Yo he nacido en Zaragoza. Y aunque toda mi vida haya vivido en Madrid, me pone los pelos de punta escuchar una jota o atarme el cachirulo al cuello en las fiestas del Pilar. Mis padres vivieron allí hasta que se casaron, y allí continúa toda mi familia, y un cajón inolvidable de recuerdos, que son cada día más dulces, y me hacen cada día más aragonesa, más maña que ayer. Así que vista la materia y la raíz, después de entrevistar a mi padre me insistió en que intentara contactar con Labordeta para entrevistarle. Quién sino me iba a explicar mejor la Universidad en los tiempos de Franco. Y con la energía que sólo da batir lo imposible, conseguí su dirección -mucho más fácil de lo que hubiera creído entonces, aunque me sintiera más periodista que nunca. Y Labordeta me contestó. Pero no me contestó como todos los demás, dándome largas o pasándome a una relación eterna e inútil con sus asistentes, secretarios, adjuntos de secretarios y becarios (/as). Me contestó él. Yo me ofrecía a entrevistarle en las vacaciones de Navidad, porque en fin, la entrevista por correo era desaconsejada, y yo sólo podía en esas fechas -yo me debía de creer la presidenta de Estados Unidos o algo así, con tales exigencias. Y él me escribió para decirme que sintiéndolo mucho, estaba enfermo y no podría atenderme, que me contestaría por correo a las preguntas. Accedí, y él nunca contestó. Insistí, y no hubo más respuestas.

Casi cuatro años después, Labordeta ya no está. Fue el único de todos los entrevistados medianamente accesibles que no nos contestó. Lo olvidé, y hoy he vuelto a recordarle. Me pareció fatal en su momento que no fuera capaz de perder una hora de su tiempo en concederme una entrevista. Hoy me parece increíble que fuera capaz de perder cinco minutos en contestar a una estudiante de primero para justificar la imposibilidad de nuestro encuentro, después de enterarse de su enfermedad.
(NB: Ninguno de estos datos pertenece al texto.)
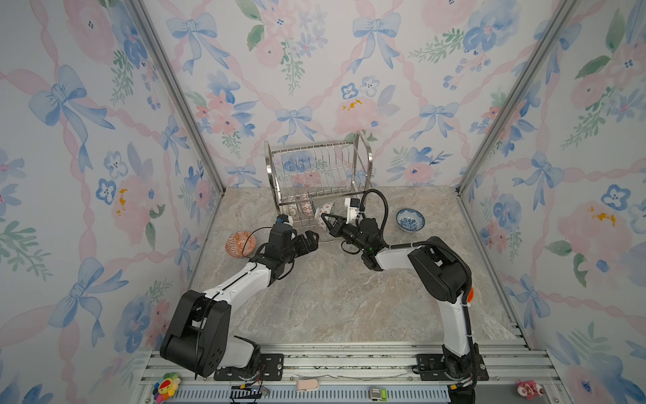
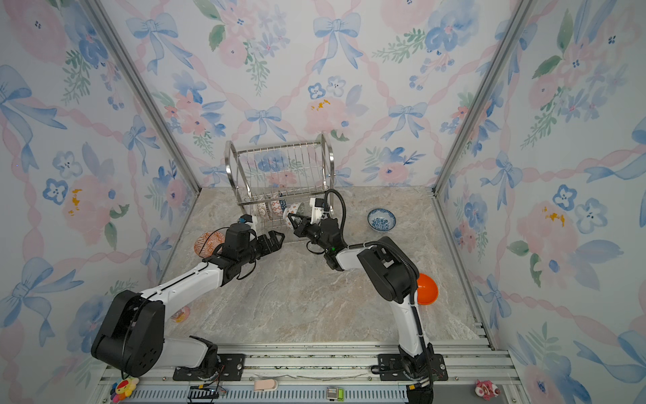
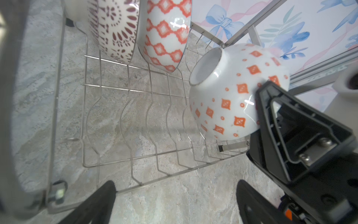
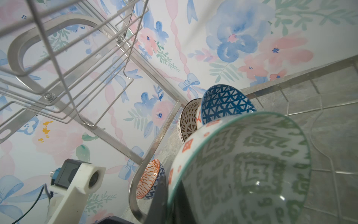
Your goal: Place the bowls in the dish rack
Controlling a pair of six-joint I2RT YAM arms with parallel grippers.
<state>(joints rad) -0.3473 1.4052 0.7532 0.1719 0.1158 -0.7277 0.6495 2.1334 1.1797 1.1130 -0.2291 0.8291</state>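
Only right wrist reveals bowl (image 4: 251, 170) interior: green.

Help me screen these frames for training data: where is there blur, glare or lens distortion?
Left wrist: near frame of the shiny steel wire dish rack blurs; glare spots on the white ceramic bowl with orange diamonds. Right wrist: that bowl's green-patterned inside looms soft, with glints. Both top views: even light, wide-angle splay.

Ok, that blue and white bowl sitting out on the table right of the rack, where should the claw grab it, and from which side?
Probably the rim of the blue and white bowl, coming straight down from above, one finger inside and one outside. It stands upright, mouth up, and its rounded sloping wall would likely slip in a side pinch.
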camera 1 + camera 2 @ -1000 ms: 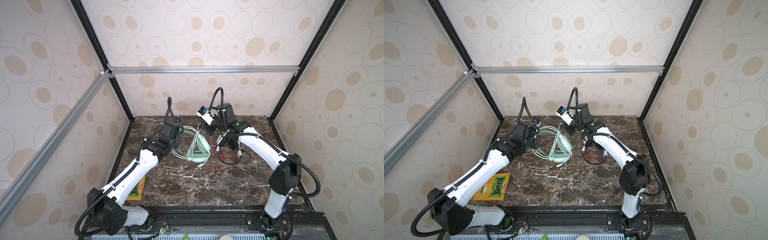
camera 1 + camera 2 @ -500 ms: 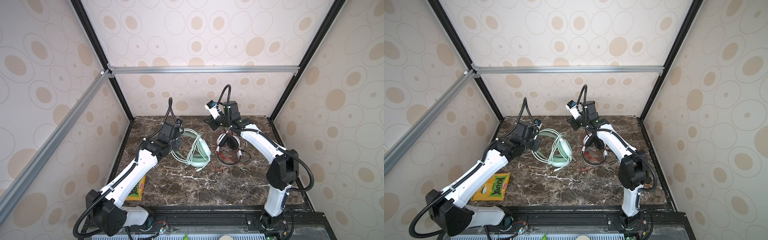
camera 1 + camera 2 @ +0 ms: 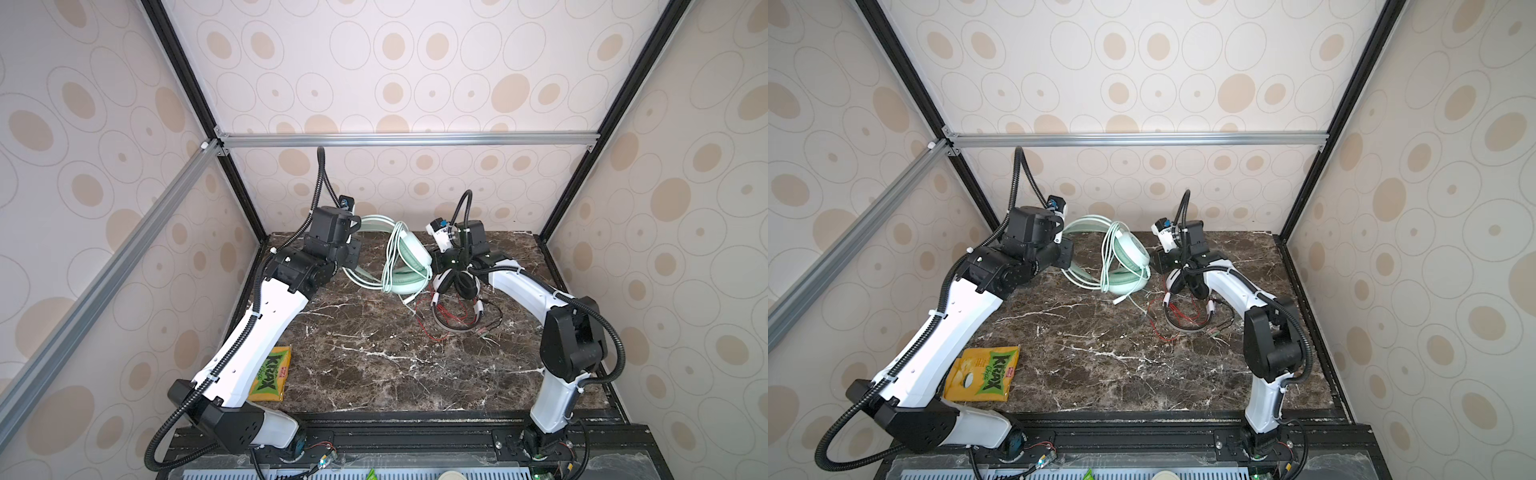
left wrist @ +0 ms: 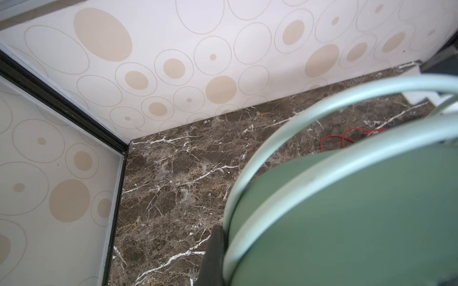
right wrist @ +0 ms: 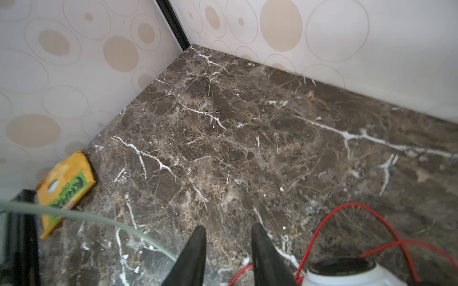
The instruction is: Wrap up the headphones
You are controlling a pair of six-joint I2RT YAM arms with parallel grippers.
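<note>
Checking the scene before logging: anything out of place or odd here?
Chips packet lies at the near-left edge of the table, unrelated to wrapping. Red cord of the white-and-black headphones sprawls in loose tangles on the marble. Nothing looks spilled or broken.

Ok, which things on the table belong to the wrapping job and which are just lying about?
Job:
- green headphones
- white-and-black headphones

Lying about:
- chips packet
</note>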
A la estudiante de primero de carrera, la que escribe hoy, le parecería una extraña. Porque en ningún día de mi vida como hoy he sentido más las ganas de estar en las calles de mi Zaragoza natal, llorándole una jota a este personaje tan ilustre, tan auténtico y tan fiel. Y gran parte de mi fidelidad a mis raíces, se la debo a él. Y desde aquí, la estudiante que va a acabar este año la carrera y no sabe qué hacer con su vida, sí sabe que en la periodista que algún día resulte, su imagen gobernará cuando se trate de jugársela -una y mil veces, que de raza seguimos siendo como él, fieles- por la verdad. Y por las ideas. Y por la libertad.

Que seamos tan Labordetas, y el mundo lo sea, que no haya que llorar tanto cuando uno se va.